Com efeito o desaforamento é medida excepcional de mudança de competência territorial do julgamento pelo Júri, sendo indispensável a existência de idôneos elementos que evidenciem parcialidade dos Jurados, o que não ocorre na espécie, tendo bem salientado a nobre Procuradora de Justiça, em seu derradeiro parecer que: "... não há indicação de fato concreto, aferido no curso do processo, e tampouco a demonstração efetiva de circunstâncias fáticas e jurídicas ensejadoras do acatamento do pleito ... meras suspeitas, presunções ou simples conjecturas não autorizam a medida ..." (fl. 43).

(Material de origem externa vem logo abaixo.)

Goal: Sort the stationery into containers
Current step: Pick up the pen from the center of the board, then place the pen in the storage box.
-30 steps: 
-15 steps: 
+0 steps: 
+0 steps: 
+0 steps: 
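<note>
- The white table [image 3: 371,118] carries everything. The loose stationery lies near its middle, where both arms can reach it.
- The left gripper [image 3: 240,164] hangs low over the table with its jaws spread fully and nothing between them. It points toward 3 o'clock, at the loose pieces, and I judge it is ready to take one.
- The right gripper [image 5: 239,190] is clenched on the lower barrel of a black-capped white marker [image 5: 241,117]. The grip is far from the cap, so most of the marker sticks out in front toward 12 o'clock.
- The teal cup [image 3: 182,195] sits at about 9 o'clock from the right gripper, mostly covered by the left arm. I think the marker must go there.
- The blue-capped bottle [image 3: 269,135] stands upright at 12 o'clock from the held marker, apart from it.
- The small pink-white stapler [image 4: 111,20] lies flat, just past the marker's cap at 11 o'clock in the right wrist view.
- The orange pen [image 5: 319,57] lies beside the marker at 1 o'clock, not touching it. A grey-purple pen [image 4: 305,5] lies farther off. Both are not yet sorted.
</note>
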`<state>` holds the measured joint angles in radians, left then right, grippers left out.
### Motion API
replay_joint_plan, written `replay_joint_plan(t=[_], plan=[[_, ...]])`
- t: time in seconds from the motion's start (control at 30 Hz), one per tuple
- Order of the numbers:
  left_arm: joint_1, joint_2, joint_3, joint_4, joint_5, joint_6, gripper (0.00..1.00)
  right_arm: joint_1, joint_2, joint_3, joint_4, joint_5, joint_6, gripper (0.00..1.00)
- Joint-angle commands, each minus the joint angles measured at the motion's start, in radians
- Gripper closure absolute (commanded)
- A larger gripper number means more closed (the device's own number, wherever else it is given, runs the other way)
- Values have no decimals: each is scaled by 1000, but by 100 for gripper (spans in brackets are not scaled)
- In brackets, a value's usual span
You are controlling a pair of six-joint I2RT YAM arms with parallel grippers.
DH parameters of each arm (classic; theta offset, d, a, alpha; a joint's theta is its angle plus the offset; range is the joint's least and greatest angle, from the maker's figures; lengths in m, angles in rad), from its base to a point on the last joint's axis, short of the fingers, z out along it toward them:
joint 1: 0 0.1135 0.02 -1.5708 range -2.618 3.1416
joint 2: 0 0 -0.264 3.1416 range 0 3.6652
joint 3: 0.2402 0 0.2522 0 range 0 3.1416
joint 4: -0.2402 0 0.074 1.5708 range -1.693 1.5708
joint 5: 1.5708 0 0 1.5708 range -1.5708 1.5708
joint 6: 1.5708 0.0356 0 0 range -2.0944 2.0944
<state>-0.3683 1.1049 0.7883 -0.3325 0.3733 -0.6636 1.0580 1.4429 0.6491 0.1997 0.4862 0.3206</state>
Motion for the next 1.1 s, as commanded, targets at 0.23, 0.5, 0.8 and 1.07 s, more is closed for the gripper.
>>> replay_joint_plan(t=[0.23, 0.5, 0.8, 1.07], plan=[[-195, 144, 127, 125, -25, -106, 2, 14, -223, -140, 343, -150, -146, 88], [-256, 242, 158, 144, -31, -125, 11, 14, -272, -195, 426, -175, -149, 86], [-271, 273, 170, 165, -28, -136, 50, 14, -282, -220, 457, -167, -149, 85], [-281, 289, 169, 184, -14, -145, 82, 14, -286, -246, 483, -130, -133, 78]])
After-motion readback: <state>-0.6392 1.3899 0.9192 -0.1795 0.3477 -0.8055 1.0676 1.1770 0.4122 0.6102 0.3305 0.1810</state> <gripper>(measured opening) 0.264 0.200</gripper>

Ora, o simples temor do ora Requerente de ver-se processado o Juízo competente, sem o respaldo de qualquer evidência que o ampare, não é suficiente ao acolhimento do desaforamento. Além disso, as pessoas que supostamente estariam envolvidas em pretensa tentativa de seu assassinato estão respondendo a processo por terem sido presas com arma e uma fotografia sua, o que certamente mitigou eventual risco que pudesse correr, diga-se, fato que ocorreu em outra Comarca.
De fato, "O desaforamento é medida excepcionalíssima, somente permitida quando comprovada a existência de interesse da ordem pública, de dúvida sobre a imparcialidade do júri, ou, ainda, sobre a segurança pessoal do acusado" (HC 83.966/RJ, Rel. Min. JANE SILVA, Desembargadora convocada do TJMG, Quinta Turma, DJ 5/11/07). Assim, impõe-se o deferimento do pleito quando motivado objetiva e concretamente em fatos concretos.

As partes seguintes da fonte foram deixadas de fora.